D’autres rafles de serpents à sonnettes ont décidé d’éviter la cruauté en faveur de l’éducation. En 2012, Claxton, en Géorgie, a mis fin à sa tradition de 40 ans de rafles et l'a remplacée par un festival du serpent à sonnettes et de la faune, qui aura également lieu ce week-end. Les efforts visant à transformer la rafle en un festival d'appréciation de la faune ont été menés par One More Generation, une organisation créée par deux enfants de la région.
Heather Dykes, coordinatrice des événements au Evans County Wildlife Club, qui accueille le festival, a observé une fréquentation accrue à ces événements. Mais Dykes note une différence essentielle : l'événement de Claxton est gratuit et n'apporte donc pas le même type de flux de revenus que celui de Sweetwater.

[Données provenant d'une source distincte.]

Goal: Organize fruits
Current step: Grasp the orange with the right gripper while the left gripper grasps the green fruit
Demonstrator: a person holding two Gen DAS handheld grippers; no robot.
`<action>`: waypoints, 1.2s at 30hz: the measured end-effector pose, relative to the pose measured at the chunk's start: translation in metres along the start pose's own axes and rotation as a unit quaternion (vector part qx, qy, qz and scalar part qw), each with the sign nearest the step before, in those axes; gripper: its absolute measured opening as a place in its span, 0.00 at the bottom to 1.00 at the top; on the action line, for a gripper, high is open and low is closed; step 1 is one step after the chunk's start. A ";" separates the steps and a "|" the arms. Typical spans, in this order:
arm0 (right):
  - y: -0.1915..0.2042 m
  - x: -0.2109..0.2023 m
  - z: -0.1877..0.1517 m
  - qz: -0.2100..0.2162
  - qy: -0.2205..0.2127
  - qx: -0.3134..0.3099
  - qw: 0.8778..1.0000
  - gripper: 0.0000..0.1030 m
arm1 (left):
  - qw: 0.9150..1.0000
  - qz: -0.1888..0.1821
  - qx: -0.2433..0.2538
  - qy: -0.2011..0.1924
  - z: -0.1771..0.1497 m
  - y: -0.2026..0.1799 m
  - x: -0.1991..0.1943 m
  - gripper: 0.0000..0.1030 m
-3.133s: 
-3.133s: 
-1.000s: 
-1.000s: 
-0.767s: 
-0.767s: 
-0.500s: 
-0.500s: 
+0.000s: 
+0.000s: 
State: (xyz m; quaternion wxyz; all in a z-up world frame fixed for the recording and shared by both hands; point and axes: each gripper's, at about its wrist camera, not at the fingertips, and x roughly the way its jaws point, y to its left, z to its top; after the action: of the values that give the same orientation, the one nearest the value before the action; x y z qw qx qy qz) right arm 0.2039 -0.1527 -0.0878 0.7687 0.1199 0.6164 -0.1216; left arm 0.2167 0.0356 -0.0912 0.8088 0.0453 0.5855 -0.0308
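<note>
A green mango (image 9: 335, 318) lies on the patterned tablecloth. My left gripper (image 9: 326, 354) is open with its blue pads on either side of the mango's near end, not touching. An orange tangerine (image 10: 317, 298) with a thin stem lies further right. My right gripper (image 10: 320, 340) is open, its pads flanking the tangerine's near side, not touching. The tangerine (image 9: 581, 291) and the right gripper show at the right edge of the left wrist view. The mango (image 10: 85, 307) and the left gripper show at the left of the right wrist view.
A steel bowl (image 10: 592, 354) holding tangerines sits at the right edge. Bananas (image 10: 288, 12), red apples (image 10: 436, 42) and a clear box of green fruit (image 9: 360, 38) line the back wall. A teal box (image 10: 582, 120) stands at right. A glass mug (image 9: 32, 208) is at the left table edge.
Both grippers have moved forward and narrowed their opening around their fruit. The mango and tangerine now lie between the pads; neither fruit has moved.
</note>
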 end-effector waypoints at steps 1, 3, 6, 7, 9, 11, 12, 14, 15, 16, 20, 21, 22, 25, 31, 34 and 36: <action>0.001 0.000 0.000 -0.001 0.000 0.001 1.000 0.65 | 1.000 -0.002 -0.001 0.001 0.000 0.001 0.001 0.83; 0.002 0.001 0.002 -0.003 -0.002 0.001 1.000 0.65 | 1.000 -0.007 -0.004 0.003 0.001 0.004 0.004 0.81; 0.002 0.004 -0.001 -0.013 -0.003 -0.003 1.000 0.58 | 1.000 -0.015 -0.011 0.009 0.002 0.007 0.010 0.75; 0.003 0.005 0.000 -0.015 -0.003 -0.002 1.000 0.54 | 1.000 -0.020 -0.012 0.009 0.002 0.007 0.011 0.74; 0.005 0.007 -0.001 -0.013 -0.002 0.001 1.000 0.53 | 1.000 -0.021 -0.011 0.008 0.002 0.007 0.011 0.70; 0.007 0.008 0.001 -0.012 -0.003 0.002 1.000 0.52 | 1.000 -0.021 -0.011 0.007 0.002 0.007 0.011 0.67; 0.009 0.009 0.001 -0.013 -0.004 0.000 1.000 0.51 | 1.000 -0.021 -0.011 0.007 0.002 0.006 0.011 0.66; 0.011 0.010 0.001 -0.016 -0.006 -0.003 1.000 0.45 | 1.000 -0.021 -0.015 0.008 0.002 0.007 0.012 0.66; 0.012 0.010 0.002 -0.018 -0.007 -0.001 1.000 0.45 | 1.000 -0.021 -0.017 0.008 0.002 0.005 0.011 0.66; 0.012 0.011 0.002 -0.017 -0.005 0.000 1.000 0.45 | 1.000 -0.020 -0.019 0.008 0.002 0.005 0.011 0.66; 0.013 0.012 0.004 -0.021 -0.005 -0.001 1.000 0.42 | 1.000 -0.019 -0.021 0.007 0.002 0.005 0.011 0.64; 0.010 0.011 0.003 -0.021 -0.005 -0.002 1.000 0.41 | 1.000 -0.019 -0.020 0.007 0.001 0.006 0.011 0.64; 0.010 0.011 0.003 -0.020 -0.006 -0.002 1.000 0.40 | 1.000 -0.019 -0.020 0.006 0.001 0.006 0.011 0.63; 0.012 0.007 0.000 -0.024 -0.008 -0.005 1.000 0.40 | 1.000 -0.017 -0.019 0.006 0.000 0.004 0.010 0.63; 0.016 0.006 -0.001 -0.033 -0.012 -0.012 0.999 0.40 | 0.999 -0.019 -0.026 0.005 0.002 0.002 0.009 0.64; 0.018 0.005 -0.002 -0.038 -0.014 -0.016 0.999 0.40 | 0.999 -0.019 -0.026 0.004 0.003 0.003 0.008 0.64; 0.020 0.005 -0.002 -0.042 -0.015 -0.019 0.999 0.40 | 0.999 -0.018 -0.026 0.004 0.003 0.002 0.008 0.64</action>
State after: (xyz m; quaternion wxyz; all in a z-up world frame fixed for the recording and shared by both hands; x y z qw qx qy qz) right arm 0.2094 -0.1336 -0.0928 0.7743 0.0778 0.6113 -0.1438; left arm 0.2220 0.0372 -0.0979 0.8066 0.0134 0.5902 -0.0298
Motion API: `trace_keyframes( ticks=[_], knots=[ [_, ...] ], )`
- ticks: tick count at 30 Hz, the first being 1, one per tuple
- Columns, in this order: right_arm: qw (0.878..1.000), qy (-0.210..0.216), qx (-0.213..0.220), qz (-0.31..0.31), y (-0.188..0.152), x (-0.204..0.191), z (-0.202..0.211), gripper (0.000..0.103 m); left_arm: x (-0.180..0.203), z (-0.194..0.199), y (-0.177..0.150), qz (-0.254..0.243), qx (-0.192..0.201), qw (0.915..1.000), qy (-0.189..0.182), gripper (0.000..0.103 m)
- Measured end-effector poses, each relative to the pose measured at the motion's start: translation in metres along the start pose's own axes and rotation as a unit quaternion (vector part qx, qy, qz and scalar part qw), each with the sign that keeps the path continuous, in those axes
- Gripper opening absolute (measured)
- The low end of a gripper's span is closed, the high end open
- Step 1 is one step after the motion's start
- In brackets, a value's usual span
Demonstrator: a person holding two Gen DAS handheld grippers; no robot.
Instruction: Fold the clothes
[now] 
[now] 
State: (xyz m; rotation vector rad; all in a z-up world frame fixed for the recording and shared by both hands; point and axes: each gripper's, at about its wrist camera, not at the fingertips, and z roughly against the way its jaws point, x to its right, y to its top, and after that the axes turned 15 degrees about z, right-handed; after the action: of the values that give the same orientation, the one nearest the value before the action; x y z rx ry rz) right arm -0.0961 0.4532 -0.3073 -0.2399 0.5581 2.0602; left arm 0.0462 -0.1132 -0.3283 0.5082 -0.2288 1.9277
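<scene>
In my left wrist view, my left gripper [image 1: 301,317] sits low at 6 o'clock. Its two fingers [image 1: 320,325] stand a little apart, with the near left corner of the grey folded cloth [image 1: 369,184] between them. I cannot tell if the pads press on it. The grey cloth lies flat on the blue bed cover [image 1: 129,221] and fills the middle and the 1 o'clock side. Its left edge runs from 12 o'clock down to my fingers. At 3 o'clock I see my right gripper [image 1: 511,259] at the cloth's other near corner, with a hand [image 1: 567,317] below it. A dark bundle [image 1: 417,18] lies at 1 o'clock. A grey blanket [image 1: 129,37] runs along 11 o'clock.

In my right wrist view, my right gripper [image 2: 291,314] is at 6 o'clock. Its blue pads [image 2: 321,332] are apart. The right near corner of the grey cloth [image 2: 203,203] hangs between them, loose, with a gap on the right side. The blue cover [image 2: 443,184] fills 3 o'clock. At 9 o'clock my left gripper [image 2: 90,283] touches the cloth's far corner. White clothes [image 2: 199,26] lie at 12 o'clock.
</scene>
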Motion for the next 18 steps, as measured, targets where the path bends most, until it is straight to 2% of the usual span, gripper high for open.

Le Rattlesnake Roundup de Sweetwater propose des programmes éducatifs, mais ils sont plutôt sensationnalistes. Lors d'un événement populaire, un serpent à sonnette est incité à frapper et à faire éclater un ballon, tandis que les faits sur la sécurité des serpents et la science sont parsemés de mythologie sur les origines du festival. En fin de compte, la peur règne toujours à Sweetwater : peur des serpents venimeux, de la disparition des traditions familiales et communautaires, du changement qui enlèverait un moteur économique à cette petite ville du Texas. Est-ce que cela va changer dans l’immédiat ? Je n’y pense pas, mais peut-être que les marées changent lentement.